◆ PROMPT: Filter the entries below, keeping only lines with "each".

◆ MATERIAL PROVIDED:
§ §

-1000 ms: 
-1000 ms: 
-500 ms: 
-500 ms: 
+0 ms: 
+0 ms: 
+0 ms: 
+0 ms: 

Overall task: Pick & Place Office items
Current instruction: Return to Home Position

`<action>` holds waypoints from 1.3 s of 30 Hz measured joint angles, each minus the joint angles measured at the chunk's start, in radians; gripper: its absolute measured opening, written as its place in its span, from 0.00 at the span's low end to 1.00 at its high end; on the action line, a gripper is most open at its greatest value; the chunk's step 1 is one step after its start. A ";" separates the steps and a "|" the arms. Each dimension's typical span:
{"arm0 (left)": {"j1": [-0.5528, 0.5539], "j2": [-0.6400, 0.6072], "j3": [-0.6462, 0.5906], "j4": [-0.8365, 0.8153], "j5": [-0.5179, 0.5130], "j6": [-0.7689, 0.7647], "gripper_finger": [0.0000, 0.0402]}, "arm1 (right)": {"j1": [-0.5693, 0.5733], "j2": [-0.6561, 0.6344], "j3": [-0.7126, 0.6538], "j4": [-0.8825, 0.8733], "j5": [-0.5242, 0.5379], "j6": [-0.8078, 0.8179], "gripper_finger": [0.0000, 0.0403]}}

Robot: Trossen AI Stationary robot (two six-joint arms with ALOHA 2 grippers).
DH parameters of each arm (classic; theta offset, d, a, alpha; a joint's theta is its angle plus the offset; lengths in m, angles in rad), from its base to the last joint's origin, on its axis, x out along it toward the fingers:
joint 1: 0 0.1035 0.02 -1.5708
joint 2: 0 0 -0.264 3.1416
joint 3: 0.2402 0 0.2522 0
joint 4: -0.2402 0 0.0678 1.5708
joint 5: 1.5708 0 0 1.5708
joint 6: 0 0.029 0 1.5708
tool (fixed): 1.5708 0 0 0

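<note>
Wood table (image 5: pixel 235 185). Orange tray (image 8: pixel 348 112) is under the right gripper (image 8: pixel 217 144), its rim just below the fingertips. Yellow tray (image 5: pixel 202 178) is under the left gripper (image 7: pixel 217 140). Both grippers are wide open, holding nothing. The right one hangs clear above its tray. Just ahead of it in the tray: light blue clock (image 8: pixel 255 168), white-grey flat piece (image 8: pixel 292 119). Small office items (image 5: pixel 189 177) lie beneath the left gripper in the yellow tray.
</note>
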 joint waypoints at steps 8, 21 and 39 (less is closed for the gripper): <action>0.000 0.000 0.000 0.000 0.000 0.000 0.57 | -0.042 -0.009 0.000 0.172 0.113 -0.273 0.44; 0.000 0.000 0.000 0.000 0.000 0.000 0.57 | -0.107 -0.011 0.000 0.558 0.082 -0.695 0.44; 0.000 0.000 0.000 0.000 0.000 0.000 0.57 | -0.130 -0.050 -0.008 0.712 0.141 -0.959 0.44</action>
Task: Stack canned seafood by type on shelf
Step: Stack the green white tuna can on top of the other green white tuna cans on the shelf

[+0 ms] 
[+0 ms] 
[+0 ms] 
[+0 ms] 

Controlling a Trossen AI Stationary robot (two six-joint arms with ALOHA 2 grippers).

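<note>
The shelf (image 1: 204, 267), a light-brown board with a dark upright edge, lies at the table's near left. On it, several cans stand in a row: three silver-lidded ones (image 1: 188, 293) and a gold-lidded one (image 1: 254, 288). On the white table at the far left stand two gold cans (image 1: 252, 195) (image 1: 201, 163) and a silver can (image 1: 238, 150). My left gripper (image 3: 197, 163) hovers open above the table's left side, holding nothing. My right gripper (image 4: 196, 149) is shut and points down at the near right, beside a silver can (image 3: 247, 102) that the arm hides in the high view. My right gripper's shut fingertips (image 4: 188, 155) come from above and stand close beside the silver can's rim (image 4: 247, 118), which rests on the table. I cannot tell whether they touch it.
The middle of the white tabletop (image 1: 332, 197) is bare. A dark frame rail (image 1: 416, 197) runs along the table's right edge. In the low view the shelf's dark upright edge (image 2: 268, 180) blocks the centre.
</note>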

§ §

◆ ANSWER FOR THIS EXERCISE:
`<action>` holds waypoints from 1.3 s of 30 Hz measured joint angles, each minus the joint angles measured at the chunk's start, in radians; gripper: its absolute measured opening, written as its place in its span, from 0.00 at the span's low end to 1.00 at its high end; on the action line, a gripper is most open at its greatest value; the chunk's step 1 is one step after its start. A ";" separates the steps and a "|" the arms. Each dimension's typical span:
DH parameters of each arm (classic; theta offset, d, a, alpha; a joint's theta is its angle plus the offset; lengths in m, angles in rad), from its base to the last joint's origin, on its axis, x out along it toward the fingers:

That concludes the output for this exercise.